Post from Alan Brown:
I recently attended a panel on engineering globalization put together by Rochester Institute of Technology’s Ron Hira and the National Science Foundation. There were many interesting talks, but I want to touch on one by Jason Dedrick of Syracuse University’s School of Information Studies.
Jason Dedrick of Syracuse University’s School of Information Studies recently spoke at a panel on engineering globalization that was put together by Rochester Institute of Technology’s Ron Hira and the National Science Foundation.
Dedrick is well known for studies with UC Irvine’s Kenneth Kraemer and Greg Linden on Apple’s value chain. They found that the U.S. trade deficit increases $275 for every iPad sold in the United States, but the value China captured from their assembly is only $10.
Naturally, China wants to capture more value in the global value chain. One way is to encourage more indigenous innovation.
China does that in several ways. Some are obvious, like supporting domestic technology companies and providing favorable tax and procurement policies.

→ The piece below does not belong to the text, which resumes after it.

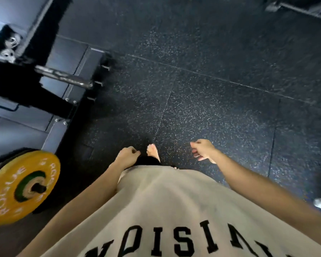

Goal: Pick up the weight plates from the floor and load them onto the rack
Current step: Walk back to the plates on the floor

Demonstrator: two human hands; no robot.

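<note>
Yellow plate: a round yellow rubber weight plate (21,186) with pale lettering and a green ring round its hub sits on a dark peg of the rack at the lower left, off the floor, its face turned up toward the camera.
Rack: the black steel storage rack (17,80) fills the upper left; a bare metal peg (63,76) juts out from it to the right, with nothing on it.
Left hand: the left hand (127,156) hangs by the hem of the beige shirt (165,201); its fingers are loosely curled and hold nothing.
Foot: a bare foot (153,152) stands on the floor between the two hands.
Right hand: the right hand (202,151) hangs out to the side, fingers loosely curled, holding nothing.
Floor: black speckled rubber floor tiles (211,80) stretch across the middle and right.
</note>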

Others are surprising, Dedrick said. China wants its companies to seek roles in setting standards, since companies that do so capture large amount of profit. It often strong-arms multinationals to conduct R&D and technology transfer in China. This is a relationship shot through with ambivalence, since China does not want foreign firms to dominate its markets or set standards.
Dedrick got five multinationals to open up about their Chinese R&D strategies. There was a great deal of variation among them. All the firms understood that they needed to R&D in China to gain access to its large, fast-growing market. At a minimum, some plan to re-engineer existing products for the Chinese market. Others have gone beyond that. They see China as a source of low-cost science and engineering talent to bolster their overall research efforts.
Either way, Dedrick sees mission creep: Once a company sets up a lab, the people in it become entrepreneurial in developing new technologies. Over time, they will pull work into their lab and start competing with other corporate labs for projects.
There are downsides. The risk of theft of intellectual property is well understood. Less well understood is the lack of experienced that Chinese R&D managers with 10-15 years of experience have.
Another increasingly obvious risk, Dedrick said, is that there is really no such thing as the Chinese government. There are many different ministries and various local and regional governments. While the central government may set the rules, it is the local governments that certify firms and offer incentives.
Often, their goals clash. The central government might want world- class R&D, but the locals might prefer an investment that delivers jobs. Sometimes, Dedrick said, multinationals can navigate among different government entities for better treatment. Other times, they are blindsided by other agencies.